● WORK REQUEST
For the data that follows, give the number of lines in which "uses" appears. Add nothing to it.

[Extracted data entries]
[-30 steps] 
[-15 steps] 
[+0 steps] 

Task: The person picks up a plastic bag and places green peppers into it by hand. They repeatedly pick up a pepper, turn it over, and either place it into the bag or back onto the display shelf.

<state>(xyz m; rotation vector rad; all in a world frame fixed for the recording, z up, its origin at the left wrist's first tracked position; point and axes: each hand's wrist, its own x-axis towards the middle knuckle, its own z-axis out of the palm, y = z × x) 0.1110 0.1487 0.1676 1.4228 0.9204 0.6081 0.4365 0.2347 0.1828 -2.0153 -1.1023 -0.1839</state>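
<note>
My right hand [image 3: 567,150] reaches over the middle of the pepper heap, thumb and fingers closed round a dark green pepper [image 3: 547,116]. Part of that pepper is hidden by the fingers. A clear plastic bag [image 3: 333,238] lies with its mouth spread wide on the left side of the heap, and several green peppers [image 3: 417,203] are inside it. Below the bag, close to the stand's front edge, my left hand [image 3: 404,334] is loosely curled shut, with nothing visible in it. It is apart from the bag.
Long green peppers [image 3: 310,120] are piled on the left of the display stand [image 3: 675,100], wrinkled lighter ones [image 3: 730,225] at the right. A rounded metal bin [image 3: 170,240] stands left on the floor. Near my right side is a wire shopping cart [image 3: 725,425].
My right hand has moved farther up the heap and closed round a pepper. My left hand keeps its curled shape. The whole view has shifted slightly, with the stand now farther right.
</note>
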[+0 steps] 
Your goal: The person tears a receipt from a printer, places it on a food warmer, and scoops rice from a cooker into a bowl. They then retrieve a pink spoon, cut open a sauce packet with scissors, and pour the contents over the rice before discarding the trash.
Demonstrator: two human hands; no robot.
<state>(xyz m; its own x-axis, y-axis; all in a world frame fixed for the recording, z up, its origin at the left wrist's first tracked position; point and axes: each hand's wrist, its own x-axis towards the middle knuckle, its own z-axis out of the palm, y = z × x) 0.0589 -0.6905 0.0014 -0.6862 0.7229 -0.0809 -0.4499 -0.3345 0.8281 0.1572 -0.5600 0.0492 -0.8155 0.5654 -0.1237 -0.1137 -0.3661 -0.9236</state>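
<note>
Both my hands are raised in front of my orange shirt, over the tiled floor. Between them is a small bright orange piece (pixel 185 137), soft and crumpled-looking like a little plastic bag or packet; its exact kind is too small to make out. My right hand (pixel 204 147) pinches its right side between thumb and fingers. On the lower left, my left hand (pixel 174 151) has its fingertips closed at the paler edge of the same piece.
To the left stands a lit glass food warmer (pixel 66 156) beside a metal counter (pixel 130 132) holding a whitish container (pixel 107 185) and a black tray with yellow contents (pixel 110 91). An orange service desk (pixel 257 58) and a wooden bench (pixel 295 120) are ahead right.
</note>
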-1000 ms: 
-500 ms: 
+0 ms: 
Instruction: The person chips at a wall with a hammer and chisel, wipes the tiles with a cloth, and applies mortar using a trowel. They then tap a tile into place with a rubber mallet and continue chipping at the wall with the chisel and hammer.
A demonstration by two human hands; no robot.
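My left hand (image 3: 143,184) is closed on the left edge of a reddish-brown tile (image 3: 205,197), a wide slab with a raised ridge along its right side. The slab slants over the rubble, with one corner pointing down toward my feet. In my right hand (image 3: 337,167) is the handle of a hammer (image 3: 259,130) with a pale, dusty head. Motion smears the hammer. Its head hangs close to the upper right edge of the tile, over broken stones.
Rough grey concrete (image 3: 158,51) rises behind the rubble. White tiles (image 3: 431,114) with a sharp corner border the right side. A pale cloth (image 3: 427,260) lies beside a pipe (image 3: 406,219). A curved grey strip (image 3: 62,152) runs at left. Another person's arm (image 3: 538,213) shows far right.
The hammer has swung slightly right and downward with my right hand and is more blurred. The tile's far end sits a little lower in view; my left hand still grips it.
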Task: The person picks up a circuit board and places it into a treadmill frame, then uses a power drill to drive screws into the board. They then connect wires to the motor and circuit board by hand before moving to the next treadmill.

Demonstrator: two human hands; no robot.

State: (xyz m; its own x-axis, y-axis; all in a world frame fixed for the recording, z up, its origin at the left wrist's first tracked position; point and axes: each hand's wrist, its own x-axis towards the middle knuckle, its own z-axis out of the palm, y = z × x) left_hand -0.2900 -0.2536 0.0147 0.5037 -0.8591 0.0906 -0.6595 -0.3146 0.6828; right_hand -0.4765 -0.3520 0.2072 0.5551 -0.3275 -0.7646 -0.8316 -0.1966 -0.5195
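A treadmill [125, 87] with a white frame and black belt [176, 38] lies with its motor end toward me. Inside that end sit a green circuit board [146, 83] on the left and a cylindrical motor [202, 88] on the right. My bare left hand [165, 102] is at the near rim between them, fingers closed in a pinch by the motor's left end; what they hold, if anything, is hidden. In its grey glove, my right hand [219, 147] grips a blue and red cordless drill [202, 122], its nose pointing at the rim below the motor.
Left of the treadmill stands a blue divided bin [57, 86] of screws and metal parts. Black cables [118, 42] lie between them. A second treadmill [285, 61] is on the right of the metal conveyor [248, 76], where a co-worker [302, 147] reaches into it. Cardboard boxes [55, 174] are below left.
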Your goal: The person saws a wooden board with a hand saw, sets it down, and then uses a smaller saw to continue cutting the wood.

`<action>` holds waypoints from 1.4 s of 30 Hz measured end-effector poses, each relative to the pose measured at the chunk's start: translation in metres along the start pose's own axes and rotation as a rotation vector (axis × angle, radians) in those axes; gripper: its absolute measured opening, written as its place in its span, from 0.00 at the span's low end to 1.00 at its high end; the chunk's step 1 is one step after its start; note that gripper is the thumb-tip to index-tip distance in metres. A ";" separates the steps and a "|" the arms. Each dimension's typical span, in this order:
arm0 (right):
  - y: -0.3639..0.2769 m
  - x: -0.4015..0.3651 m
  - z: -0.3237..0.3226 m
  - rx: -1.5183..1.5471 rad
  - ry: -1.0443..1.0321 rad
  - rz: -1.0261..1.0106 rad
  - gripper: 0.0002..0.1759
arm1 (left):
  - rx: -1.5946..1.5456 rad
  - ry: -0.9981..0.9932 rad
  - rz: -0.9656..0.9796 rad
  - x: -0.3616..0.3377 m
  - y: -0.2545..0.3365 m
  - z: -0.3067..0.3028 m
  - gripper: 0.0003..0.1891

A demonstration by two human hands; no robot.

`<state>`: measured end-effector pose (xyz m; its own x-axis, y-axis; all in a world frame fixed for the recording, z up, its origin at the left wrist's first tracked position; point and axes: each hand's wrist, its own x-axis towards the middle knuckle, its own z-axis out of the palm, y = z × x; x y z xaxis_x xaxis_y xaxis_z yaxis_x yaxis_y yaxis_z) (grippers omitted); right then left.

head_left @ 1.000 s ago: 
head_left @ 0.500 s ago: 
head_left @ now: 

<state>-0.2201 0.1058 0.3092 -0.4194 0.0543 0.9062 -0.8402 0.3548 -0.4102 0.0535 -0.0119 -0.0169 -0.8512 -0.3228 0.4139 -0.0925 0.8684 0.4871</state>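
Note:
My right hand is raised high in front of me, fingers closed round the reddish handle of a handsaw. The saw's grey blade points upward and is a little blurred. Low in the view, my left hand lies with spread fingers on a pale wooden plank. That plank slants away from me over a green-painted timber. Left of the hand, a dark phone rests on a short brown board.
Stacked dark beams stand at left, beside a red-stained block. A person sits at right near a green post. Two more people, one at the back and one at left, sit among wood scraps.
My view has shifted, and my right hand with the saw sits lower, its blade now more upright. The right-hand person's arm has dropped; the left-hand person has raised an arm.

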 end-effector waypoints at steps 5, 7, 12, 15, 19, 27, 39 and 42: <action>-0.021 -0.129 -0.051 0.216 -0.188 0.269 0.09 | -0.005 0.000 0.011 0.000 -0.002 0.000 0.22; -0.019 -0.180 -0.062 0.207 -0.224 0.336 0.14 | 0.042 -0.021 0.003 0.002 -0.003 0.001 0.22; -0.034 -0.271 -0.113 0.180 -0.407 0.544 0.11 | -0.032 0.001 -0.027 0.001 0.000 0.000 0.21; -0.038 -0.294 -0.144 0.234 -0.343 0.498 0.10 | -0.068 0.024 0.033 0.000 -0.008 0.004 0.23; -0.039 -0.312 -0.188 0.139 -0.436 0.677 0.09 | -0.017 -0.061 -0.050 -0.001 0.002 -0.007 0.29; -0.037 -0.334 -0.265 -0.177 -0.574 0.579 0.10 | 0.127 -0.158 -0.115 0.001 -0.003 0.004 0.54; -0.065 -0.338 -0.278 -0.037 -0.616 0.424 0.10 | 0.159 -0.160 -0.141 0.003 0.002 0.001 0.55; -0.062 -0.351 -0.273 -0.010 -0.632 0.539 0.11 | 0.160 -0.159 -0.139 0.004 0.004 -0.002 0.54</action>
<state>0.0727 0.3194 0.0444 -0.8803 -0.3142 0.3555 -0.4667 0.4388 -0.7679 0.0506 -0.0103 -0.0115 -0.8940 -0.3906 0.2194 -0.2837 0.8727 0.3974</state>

● YOUR RESPONSE
2